Parise: “Diritto allo studio messo a rischio”

“È inconcepibile che, nel 2025, un liceo debba sospendere le attività o arrangiarsi con soluzioni di emergenza perché privo di acqua potabile – dichiara Parise –. Il diritto allo studio è garantito dalla Costituzione e non può essere compromesso da carenze infrastrutturali così gravi”.

Secondo la dirigente, il problema non nasce ora, ma è il risultato di una gestione prolungata e non risolutiva: “Non si tratta di un disservizio momentaneo. La rete idrica cittadina è da anni in condizioni critiche, con perdite, manutenzione insufficiente e un sistema di approvvigionamento non più adeguato”.
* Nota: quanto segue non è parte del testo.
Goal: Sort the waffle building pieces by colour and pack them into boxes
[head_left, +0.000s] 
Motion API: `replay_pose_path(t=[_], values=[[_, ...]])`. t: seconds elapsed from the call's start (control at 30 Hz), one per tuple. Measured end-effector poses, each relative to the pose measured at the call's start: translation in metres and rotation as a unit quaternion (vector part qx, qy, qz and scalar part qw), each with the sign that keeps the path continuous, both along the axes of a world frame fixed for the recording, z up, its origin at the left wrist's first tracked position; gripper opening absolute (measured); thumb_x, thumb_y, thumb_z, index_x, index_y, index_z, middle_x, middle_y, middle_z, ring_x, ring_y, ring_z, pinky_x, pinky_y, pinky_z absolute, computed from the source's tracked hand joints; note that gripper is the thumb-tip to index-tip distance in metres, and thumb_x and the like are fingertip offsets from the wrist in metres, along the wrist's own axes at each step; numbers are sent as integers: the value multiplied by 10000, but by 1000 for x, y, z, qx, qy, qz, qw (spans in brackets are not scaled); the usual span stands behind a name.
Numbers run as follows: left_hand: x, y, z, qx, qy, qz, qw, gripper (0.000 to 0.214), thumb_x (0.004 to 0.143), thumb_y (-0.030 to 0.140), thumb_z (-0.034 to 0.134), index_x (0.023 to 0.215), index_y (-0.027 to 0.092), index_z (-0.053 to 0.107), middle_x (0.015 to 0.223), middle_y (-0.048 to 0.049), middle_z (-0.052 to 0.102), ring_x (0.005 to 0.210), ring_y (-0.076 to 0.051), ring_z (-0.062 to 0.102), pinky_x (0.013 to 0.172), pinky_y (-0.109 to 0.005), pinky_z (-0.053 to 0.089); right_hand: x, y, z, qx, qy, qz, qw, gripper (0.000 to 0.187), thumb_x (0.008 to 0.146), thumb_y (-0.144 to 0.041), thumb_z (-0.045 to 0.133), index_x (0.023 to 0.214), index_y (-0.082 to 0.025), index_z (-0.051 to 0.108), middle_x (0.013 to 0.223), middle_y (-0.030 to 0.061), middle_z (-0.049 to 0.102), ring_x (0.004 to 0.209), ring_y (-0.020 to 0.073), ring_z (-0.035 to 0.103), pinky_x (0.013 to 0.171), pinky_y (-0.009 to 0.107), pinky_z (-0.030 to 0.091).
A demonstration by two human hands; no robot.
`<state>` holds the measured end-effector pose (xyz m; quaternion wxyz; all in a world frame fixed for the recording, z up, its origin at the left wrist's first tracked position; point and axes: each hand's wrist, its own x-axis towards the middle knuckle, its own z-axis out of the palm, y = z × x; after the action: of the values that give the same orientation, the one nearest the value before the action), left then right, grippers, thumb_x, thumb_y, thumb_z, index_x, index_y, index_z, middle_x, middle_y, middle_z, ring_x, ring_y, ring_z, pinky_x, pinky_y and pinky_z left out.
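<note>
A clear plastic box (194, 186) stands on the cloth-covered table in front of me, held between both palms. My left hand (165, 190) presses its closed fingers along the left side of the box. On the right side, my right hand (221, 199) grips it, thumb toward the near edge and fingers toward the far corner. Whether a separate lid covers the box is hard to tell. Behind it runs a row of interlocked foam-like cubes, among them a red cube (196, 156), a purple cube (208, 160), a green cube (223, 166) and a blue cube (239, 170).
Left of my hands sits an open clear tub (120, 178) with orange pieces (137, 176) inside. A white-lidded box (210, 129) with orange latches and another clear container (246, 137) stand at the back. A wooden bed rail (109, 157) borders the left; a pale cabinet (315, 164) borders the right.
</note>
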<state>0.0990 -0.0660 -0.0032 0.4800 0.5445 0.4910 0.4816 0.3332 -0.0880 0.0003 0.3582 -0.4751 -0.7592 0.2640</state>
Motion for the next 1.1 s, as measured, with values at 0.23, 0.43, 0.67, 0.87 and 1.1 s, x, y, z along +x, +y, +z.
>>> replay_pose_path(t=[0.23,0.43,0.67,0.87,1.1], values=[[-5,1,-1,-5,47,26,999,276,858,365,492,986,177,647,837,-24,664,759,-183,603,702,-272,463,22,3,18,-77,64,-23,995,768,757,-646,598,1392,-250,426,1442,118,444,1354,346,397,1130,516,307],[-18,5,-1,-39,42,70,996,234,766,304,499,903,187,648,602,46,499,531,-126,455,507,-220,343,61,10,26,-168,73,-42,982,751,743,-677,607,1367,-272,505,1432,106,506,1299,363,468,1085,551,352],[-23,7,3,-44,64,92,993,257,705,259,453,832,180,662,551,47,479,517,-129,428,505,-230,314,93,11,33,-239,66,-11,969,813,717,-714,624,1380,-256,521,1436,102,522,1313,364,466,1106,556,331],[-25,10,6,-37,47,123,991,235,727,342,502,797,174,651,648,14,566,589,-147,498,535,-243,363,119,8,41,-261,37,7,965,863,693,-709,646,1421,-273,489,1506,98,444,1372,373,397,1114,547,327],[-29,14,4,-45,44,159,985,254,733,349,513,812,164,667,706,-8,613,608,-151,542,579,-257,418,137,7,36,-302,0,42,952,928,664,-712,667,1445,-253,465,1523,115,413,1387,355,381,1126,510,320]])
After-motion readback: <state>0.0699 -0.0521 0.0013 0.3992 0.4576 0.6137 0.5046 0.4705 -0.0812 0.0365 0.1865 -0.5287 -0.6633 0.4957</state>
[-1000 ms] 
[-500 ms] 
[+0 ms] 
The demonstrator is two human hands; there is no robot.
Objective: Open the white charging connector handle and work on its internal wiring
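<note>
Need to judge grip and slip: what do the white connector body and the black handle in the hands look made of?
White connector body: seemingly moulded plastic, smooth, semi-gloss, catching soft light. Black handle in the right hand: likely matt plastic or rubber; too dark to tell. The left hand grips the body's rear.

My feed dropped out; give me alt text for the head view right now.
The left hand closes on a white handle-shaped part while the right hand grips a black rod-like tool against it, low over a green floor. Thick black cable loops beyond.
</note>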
La critica alla giunta Stasi

Parise punta il dito sulle due consiliature dell’attuale amministrazione: “Le due sindacature Stasi non sono bastate per intervenire su una questione che riguarda sicurezza e salute pubblica. La città continua a dipendere da infrastrutture vecchie e senza un piano di rifacimento organico”.

La dirigente richiama anche gli obblighi legati alla sicurezza degli ambienti scolastici: “Le norme impongono condizioni di agibilità e salubrità. Il dirigente scolastico può vigilare, ma senza un sistema idrico funzionante non può garantire la piena tutela di studenti e personale. La responsabilità resta del Comune”.
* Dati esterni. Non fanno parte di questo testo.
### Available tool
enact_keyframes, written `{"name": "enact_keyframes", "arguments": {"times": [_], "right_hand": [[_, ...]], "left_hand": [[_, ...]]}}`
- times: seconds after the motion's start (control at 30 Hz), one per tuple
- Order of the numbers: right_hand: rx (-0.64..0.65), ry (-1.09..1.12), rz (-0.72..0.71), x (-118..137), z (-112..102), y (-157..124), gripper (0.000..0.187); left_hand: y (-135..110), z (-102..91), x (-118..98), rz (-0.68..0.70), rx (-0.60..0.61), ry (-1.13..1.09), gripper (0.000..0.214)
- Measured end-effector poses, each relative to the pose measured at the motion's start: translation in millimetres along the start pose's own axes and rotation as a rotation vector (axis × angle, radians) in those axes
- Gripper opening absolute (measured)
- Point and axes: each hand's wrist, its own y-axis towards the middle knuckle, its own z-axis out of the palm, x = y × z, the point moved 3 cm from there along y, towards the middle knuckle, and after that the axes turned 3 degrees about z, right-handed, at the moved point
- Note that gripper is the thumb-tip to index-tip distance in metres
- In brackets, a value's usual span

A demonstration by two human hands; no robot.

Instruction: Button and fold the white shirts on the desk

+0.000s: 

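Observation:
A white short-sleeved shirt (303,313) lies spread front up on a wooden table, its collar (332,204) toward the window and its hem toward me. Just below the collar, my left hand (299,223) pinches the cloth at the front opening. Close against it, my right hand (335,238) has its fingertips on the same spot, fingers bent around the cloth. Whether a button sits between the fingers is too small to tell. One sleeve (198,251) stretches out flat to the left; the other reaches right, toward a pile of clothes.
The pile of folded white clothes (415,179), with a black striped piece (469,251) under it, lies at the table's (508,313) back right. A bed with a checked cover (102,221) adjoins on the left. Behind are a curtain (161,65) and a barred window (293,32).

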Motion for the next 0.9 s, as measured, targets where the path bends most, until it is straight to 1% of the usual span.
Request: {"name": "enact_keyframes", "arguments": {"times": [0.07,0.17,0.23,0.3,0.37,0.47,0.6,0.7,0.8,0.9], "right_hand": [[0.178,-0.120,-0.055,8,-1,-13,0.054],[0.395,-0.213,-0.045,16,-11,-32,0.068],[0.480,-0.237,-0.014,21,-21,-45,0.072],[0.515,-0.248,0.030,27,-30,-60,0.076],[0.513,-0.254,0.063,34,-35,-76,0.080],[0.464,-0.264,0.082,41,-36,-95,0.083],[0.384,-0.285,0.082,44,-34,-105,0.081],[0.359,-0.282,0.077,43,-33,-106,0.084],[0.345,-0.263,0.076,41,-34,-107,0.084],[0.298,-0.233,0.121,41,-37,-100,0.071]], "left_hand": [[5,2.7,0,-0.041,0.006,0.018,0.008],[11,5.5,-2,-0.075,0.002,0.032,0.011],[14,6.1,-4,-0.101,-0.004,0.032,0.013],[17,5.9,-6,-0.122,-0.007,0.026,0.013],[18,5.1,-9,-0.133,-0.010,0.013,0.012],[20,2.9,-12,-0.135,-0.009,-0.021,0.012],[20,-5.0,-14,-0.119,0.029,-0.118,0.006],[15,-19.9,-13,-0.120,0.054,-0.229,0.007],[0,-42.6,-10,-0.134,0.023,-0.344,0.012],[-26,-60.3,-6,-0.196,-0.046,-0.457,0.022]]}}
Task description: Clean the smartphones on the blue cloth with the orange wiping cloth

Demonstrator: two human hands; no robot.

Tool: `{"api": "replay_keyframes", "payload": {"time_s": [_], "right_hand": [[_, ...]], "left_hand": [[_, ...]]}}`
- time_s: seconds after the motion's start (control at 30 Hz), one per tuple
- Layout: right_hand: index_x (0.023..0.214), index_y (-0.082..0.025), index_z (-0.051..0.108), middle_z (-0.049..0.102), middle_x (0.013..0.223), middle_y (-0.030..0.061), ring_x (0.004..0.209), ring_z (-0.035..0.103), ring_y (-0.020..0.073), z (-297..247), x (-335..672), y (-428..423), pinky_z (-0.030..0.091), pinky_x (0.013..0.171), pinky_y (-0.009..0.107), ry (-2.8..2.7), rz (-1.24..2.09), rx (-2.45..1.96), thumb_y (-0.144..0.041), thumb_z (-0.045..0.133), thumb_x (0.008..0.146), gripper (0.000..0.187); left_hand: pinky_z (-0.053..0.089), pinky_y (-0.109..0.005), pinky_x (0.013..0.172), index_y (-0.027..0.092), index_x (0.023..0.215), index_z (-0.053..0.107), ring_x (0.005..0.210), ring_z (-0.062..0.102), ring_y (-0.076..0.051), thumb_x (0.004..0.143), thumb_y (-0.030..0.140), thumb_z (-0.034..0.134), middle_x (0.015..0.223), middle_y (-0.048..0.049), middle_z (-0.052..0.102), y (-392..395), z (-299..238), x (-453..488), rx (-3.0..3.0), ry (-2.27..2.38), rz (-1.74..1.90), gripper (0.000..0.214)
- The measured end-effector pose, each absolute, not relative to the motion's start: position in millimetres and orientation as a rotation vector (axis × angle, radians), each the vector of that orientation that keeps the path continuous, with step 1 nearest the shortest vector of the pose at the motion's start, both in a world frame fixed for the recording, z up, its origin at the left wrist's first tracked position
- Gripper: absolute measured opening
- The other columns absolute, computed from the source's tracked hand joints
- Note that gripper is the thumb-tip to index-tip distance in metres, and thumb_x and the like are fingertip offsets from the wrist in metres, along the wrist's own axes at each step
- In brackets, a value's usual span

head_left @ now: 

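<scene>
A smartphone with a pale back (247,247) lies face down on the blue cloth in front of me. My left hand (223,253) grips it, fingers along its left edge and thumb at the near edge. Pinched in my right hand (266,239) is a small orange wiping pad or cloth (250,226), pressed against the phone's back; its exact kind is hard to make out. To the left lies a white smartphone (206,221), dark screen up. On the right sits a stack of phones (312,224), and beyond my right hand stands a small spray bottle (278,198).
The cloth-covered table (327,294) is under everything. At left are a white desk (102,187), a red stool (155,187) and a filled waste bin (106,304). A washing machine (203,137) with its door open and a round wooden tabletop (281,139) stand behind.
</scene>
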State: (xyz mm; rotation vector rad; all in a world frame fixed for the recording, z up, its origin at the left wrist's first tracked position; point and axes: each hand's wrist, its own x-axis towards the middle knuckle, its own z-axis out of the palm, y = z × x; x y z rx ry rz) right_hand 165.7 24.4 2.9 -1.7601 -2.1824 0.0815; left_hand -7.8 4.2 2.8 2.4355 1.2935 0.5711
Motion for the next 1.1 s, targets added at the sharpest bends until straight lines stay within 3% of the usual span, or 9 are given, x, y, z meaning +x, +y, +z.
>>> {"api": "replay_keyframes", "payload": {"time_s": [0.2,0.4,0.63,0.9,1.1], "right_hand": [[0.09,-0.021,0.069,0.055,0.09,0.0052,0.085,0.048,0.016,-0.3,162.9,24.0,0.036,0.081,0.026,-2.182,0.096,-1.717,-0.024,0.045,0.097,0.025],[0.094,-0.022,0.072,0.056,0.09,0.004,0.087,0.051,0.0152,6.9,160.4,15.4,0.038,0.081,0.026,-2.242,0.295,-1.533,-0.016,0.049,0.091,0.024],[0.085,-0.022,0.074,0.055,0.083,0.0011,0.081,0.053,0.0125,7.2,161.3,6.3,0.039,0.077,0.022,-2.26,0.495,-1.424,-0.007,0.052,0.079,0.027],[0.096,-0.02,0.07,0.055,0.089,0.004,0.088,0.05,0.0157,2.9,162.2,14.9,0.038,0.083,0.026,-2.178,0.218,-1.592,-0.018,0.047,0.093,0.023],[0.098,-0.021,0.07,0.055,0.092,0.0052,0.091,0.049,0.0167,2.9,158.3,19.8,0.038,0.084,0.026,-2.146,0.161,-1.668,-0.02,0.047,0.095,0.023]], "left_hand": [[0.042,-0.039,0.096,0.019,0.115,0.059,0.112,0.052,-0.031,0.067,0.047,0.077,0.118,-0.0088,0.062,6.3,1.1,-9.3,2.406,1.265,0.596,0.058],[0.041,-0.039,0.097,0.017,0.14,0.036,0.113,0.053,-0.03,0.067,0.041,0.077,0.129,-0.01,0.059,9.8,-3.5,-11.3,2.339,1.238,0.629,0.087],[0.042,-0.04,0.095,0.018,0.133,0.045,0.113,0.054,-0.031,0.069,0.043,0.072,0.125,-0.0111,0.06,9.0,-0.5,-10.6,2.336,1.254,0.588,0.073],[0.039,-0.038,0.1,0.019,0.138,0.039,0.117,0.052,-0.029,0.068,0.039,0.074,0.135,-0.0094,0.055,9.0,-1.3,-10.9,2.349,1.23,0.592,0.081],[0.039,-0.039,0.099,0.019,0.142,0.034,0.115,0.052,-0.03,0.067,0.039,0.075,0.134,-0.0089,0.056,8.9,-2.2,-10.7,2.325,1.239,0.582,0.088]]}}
La questione dei pozzi e dei costi sostenuti

Altro nodo riguarda gli interventi economici degli ultimi anni: “I pozzi realizzati dall’amministrazione hanno comportato spese significative, senza risolvere la dipendenza da poche fonti idriche. Serve trasparenza: bisogna capire come siano state impiegate le risorse pubbliche e perché non abbiano prodotto risultati”.

Solidarietà agli studenti

Parise esprime sostegno alla protesta: “La mobilitazione degli studenti è un atto di legittima denuncia. Rivendicare condizioni dignitose per studiare è un diritto. Fratelli d’Italia sarà al loro fianco in tutte le sedi istituzionali”.

L’appello

“Non è più tempo di dichiarazioni – conclude Parise –. Serve un piano immediato per ripristinare la rete idrica e garantire strutture scolastiche sicure. Ogni giorno di ritardo è un’offesa alla dignità degli studenti e delle famiglie”.